Worldwide, antipoverty programs focus on both micro- (sectoral) and macropolicies in the fight against poverty. Monetary policy should aim at ensuring growth and protect the real value of wages by focusing on inflation, interest rates, and exchange rates. Fiscal policy should focus on allocating adequate funds for the development of human capital and infrastructure, and protection of property rights to encourage private investment. It should also focus on the level of national debt and overall policies that promote both growth and more equal distribution of income for the bottom one-fifth of the income quintile.

In the United States, although the poor are persons of all ages, races, religions, and ethnic backgrounds, poverty is more commonly found along the lines of race, gender, and ethnicity. Since the 1930s, many federal and state programs and policies have been adopted to protect these groups. Fifty-three percent of all the federal expenditures go to income security programs. The programs include Social Security, Medicare, veteran and other retirement programs, and unemployment insurance. Temporary Aid to Needy Families, Supplemental Social Insurance, Food Stamp, Medicaid, Head Start, childcare and development funds, housing assistance and special programs for employment incentives are among the antipoverty programs the federal government provides to assist the poor.

Despite these efforts, the United States has the largest population of poor among the 27 Organization for Economic Cooperation and Development (OECD) countries. Comparison of the Gini coefficients (a basic measure of concentration of income that shows the share of income by population quintiles) for 2000 indicates that the United States has the fourth largest concentration of disposable income among the top quintile of its population, after Mexico, Turkey, and Poland. According to a survey of the OECD countries, in the United States public opinion is not in favor of government action to reduce income inequality.
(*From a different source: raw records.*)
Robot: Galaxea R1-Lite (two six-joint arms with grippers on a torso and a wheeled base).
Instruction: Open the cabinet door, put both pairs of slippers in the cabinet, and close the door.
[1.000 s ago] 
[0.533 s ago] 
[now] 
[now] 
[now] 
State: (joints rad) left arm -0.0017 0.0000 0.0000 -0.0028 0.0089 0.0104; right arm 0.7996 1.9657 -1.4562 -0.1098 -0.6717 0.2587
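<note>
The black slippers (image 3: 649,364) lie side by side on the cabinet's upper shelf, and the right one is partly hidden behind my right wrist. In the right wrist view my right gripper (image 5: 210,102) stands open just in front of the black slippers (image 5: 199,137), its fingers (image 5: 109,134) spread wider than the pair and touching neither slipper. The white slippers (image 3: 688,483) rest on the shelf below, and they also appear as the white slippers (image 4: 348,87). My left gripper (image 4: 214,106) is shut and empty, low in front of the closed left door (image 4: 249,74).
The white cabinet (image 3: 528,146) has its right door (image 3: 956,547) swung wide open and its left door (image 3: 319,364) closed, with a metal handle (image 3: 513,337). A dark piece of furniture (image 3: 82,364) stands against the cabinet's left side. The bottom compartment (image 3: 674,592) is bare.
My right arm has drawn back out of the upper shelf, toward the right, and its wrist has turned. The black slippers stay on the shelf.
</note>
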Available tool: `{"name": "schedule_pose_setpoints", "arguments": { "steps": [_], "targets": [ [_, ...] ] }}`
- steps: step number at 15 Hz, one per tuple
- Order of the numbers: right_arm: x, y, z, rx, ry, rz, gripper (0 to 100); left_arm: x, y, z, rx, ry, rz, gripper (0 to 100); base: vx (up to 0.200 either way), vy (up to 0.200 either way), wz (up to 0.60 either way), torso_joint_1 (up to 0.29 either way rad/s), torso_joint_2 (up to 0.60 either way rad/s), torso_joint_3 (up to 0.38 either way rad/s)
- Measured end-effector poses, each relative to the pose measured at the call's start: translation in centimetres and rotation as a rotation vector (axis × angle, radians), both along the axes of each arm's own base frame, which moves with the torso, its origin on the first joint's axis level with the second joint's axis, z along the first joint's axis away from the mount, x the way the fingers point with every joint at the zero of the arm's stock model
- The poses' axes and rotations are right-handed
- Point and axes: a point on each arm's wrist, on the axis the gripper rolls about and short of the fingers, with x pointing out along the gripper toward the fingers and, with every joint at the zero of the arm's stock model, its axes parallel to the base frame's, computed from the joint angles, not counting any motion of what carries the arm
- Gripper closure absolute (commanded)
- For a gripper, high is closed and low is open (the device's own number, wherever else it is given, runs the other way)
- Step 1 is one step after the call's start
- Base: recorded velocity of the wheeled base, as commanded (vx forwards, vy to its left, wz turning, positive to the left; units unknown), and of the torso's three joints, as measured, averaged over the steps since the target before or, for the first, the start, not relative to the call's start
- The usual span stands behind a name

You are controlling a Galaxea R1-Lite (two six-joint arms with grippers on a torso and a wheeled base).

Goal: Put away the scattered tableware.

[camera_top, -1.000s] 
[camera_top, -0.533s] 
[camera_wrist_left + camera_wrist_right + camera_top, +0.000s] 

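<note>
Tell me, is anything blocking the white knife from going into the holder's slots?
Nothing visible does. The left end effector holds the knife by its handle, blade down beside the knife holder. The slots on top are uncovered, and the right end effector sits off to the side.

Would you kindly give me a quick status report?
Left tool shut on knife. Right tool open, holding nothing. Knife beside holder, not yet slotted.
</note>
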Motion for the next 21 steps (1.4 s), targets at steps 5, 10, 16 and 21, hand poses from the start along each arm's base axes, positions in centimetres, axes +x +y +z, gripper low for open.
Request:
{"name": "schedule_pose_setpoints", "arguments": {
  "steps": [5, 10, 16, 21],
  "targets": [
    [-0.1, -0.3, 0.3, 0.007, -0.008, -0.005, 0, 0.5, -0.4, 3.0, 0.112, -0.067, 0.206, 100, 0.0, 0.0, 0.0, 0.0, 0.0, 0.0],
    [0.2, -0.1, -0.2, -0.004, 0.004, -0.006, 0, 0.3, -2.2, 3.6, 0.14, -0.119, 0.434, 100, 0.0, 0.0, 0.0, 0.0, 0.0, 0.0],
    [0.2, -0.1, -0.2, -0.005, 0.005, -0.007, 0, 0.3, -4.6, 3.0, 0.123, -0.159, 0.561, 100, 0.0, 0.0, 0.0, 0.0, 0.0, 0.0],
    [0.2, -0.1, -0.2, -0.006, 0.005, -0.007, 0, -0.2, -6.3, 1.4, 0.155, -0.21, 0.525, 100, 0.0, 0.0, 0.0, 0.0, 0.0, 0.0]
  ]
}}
The OECD computations show that from the mid-1970s to mid1980s, the United States had a moderate increase in income inequality, as it did from the mid-1980s to mid-1990s, along with six European countries; and from the mid-1990s to 2000, it remained constant for the United States and nine European countries.

In the United States the income share of the top one percent of the population grew substantially after 1980, and it reached 34 percent of the top 10 percent during 1986–97. The United Kingdom and Canada both fell well below these levels during this time. France not only fell below all these countries in these years; it even experienced a decline in concentration at the top from 1988 on.